Friday, July 08, 2011

Dawkins Defends DSK

The case against Dominique Strauss-Kahn has, as you surely know, collapsed. His accuser has proven to be an unreliable witness, and although charges remain in place, it is unlikely that the matter will ever go to trial.

Many people have accused the DA, Cyrus Vance Jr., of treating DSK improperly. The heart of the accusation seems to be that he was arrested and jailed, which are the things one hopes will be done to men accused of violent sex crimes. His bail was fairly high, which is what one hopes will happen when the men so accused are wealthy and politically connected citizens of a nation with which one has no extradition treaty.

Joe Nocera gives a straightforward and convincing defense of Vance in his Times column. Here's the meat of it:
For the life of me, though, I can’t see what Vance did wrong. Quite the contrary. The woman alleged rape, for crying out loud, which was backed up by physical (and other) evidence. She had no criminal record. Her employer vouched for her. The quick decision to indict made a lot of sense, both for legal and practical reasons. Then, as the victim’s credibility crumbled, Vance didn’t try to pretend that he still had a slam dunk, something far too many prosecutors do.
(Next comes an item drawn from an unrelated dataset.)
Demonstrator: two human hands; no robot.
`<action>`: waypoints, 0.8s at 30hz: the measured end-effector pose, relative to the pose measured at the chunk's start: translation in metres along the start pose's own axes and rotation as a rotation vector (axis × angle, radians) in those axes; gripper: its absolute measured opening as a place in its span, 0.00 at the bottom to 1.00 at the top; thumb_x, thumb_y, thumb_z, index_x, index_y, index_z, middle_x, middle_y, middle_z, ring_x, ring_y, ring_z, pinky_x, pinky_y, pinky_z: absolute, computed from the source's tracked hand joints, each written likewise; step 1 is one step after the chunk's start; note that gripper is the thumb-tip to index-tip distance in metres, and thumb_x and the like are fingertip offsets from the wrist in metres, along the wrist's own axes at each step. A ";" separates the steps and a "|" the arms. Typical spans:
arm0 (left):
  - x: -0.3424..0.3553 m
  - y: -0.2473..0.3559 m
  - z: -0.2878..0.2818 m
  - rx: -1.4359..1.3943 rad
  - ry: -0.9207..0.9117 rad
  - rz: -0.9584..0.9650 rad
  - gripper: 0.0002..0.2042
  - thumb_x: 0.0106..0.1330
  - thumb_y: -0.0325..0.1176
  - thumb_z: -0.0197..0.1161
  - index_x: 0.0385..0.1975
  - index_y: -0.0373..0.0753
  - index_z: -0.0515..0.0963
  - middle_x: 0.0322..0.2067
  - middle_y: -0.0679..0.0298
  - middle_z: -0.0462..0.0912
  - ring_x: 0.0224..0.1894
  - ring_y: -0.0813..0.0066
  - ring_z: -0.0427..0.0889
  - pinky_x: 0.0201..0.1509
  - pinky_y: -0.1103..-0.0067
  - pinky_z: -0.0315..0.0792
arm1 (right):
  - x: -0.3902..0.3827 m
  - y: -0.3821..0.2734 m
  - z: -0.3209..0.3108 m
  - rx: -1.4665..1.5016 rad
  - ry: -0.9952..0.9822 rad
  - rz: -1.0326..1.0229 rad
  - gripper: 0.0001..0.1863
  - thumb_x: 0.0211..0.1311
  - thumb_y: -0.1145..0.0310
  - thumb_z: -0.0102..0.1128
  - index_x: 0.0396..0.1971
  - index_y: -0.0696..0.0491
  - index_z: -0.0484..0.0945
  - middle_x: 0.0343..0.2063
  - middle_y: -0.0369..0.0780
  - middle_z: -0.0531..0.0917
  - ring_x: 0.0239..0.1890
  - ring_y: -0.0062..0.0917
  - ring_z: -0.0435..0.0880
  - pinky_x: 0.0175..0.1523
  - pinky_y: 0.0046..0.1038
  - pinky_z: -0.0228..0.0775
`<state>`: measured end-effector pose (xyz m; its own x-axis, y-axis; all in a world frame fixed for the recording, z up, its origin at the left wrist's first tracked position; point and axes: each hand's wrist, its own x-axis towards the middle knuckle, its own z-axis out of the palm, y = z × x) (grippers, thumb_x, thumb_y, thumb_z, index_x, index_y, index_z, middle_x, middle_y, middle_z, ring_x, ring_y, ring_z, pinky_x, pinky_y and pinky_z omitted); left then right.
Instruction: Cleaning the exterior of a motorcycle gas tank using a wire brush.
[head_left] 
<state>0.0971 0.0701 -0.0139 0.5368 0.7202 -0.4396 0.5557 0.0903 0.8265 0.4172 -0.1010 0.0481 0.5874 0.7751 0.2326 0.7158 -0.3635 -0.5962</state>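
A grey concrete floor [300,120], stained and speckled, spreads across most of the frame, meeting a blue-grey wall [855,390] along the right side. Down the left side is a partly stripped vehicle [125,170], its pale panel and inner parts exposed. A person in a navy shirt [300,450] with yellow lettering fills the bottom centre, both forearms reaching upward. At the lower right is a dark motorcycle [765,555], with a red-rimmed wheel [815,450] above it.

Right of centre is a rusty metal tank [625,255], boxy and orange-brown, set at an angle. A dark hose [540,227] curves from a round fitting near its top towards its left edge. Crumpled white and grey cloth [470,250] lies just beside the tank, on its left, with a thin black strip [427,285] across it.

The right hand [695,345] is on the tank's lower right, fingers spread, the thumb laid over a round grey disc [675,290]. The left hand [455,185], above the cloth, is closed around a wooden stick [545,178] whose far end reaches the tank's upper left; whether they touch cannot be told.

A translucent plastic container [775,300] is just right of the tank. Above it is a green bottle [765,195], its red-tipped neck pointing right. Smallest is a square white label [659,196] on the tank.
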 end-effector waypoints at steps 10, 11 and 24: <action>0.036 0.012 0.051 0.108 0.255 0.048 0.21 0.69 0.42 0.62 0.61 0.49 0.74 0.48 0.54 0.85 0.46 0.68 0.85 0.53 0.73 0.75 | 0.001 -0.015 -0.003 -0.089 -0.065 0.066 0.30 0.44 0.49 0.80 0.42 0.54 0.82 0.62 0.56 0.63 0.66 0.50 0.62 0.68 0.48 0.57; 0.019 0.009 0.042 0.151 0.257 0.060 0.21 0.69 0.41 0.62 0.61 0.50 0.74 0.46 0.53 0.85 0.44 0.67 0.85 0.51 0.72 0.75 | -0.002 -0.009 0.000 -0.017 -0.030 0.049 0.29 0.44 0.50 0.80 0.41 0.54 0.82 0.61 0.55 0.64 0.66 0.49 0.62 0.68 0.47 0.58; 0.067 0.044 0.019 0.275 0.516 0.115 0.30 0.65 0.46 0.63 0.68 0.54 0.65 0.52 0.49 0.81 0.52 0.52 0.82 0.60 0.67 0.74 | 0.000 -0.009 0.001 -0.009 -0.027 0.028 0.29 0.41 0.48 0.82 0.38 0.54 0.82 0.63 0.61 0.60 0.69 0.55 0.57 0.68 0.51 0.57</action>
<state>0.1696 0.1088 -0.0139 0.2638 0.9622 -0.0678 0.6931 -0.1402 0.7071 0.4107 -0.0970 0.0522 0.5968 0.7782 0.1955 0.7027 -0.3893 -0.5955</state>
He acknowledged the problems.
We happen to have seen it in the print edition, but then out of curiosity we went online to read the comments, especially by those whom Nocera did not manage to convince.

Perhaps it is our perfervid imagination, but it seems to us that, if one reads just a little bit between the lines, a picture emerges. They seem like apologists for wealth and power, the sort of people who vote with the majority on recent Supreme Court decisions. One DSK defender argues that the banker was "assumed guilty and suffered extreme social and financial punishment" even though he had not been put on trial. This is, of course, nonsense. He was treated like the suspect in a violent crime, which is not at all pretty. Social and financial consequences are not the DA's responsibility; talk to the World Bank about hiring a new boss while the old one was ... unavailable.
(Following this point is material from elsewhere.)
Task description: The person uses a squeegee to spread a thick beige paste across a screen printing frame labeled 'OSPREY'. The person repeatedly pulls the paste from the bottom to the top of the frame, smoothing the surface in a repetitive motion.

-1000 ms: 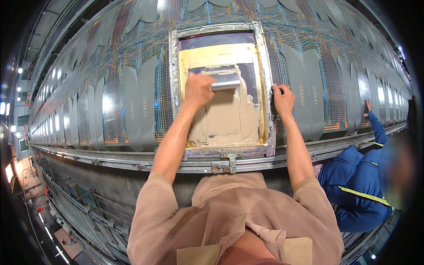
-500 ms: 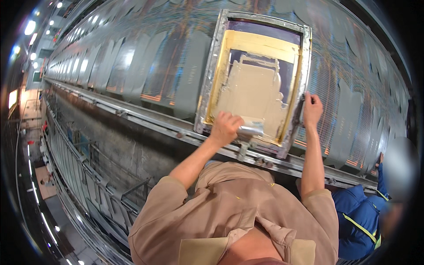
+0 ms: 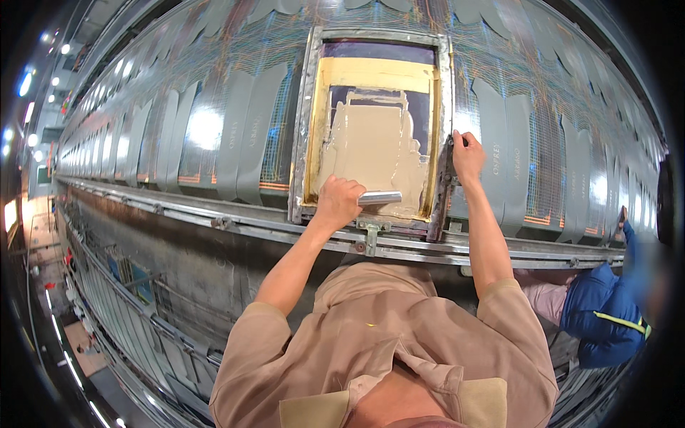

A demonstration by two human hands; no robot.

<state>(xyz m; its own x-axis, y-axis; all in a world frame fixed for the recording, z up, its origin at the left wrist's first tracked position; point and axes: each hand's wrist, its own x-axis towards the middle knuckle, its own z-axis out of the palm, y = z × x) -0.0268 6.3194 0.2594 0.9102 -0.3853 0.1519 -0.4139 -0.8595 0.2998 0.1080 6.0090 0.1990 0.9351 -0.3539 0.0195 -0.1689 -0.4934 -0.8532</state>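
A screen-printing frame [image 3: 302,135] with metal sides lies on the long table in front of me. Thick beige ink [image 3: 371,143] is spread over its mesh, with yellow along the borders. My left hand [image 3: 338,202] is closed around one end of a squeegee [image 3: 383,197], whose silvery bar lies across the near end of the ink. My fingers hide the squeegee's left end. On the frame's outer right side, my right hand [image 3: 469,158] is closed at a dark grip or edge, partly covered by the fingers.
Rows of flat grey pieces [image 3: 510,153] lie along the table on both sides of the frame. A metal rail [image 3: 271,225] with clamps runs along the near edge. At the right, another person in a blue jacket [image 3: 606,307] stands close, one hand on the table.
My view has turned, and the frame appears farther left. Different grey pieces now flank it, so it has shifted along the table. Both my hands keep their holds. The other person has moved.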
Now, we have hinted before and hereby hint again that we do, in the depths of our conspiratorially-minded, thriller-reading heart, nourish grave suspicion that l'affaire Strauss-Kahn may have been a political hit by Sarkozy, or even by the Greeks, seeking respectively to eliminate a rival or secure softer bailout terms. Such things do happen.

But until the chambermaid writes a tell-all with the lines "and then the man known only as Stavros handed me a condom, a cellphone and a briefcase full of cash," it seems impossible to be sure. Still, given what we do know about DSK personally, and powerful men in general, it seems entirely possible that, as Nocera writes, "something very bad happened in that hotel room."
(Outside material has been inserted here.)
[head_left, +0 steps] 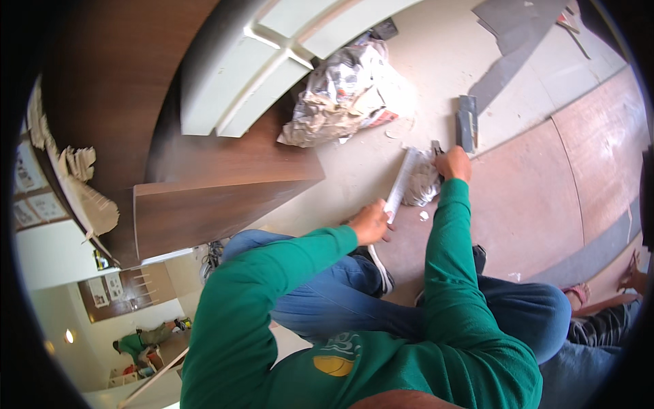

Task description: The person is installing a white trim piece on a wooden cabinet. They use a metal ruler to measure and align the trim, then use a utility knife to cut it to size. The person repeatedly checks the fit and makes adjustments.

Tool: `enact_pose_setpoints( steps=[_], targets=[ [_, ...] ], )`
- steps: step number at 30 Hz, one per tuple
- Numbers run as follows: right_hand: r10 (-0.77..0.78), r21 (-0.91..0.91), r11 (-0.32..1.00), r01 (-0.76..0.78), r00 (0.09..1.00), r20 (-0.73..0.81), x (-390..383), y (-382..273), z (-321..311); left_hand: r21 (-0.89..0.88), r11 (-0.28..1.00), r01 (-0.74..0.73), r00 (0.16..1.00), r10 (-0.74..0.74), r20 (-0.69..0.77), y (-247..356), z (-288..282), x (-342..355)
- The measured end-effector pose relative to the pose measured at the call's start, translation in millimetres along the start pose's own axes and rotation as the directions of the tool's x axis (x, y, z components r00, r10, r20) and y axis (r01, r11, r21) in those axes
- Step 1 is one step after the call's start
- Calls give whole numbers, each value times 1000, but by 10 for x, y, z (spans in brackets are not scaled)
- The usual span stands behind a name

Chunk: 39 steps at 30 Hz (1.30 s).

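Note:
My left hand is closed on the near end of a long, narrow white or silvery strip, which slants away from me just above the board. My right hand is curled, with a small dark tool showing beyond its fingers; its kind is too small to make out. Between the hands, beside the strip, lies a crumpled clear plastic bag with something pale in it. Just past my right hand sits a dark grey, flat, oblong thing with a lighter strip along it.
A brown board lies on the floor before my crossed legs. Brown wooden panels and a white frame stand at left. Beyond lie a crumpled printed sack and grey sheet pieces. Another person's foot is at right.

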State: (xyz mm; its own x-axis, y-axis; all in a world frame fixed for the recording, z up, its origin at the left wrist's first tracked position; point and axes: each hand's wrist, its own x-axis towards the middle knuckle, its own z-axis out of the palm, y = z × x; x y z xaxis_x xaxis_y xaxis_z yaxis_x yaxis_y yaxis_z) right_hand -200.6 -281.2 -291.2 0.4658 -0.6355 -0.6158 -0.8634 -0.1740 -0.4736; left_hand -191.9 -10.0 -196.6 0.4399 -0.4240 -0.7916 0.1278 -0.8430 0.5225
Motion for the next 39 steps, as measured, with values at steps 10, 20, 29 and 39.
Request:
enact_pose_setpoints(
  steps=[10, 20, 29, 39],
  targets=[
    [-125, 19, 992, 126, 990, -63, 211, 167, 49, 500, 687, -527, 418, 722, -552, 1242, -585, -287],
    [-442, 357, 850, 387, 893, 85, -95, -425, -710, 797, 578, -176, -171, 779, -603, 1671, -1661, -431],
    [-447, 478, 812, 335, 883, 141, -94, -747, -779, 546, 659, -517, -102, 586, -804, 1912, -1656, -305],
    [-546, 684, 666, 296, 819, 177, -321, -957, -1017, 455, 632, -627, -42, 556, -830, 1887, -1684, -265]
  ],
)
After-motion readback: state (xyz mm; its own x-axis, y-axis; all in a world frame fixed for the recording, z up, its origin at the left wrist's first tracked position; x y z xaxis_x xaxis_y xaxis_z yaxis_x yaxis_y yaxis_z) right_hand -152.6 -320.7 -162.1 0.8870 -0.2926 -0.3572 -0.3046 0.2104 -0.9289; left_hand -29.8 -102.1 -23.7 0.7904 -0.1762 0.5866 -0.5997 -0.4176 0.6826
What interests us, really, is the rush to defend him, by Bernard-Henri Levy and all the anonymous Times commenters -- not to mention the Post, which was quick to claim that the maid had worked as a prostitute (as if prostitutes never got raped). All told, it reminds us what we wrote about Richard Dawkins in our last post: that there is a phalanx driven to rage by the prospect that any man may not be able to seek out sex with any woman at any time.

In effect, the vitriol Dawkins sprayed at Skept-Chick seems to come from the same place that the outrage on behalf of DSK does. It is the howl of the old and privileged, unable to bear the thought of losing even the slightest bit of what they have so long enjoyed.

4 comments:

Pastor Joelle said...

I don't think anything was done incorrectly and it is not a bad thing that a hotel maid was believed over a rich powerful man right away.

And we have only heard one side. Even if she's has bad boyfriends and gets caught up in bad things, she still could have been raped. God help any other maid that gets raped these days :-(

Anonymous said...

Does this mean she'll be deported (she admitted that she'd lied to get asylum status) or has she managed at least one "anchor baby"?

Father Anonymous said...

@Anonymous: Umm... what are you talking about? So far as I know, Skept-Chick is a single, childless American citizen.

If you mean the maid in the DSK case, I have no idea about her immigration status or about her family. Nor am I sure what those matters have to do with this post, unless perhaps ... gee could it be .. you are trolling.

The question for me is whether Strauss-Kahn will be welcome back in New York's luxury hotels.

Anonymous said...

Well, if O.J. Simpson still finds places to golf and Roman Polanski can not be extradited and finds people who believe he was a martyr to US puritanism (Gore Vidal et al.), why not? Eliot Spitzer's on TV, as is Mr. Albert even the supposedly "family values" conservatives found a place in the punditocracy for those who cheat on their wives and go with prostitutes in the Jefferson Hotel.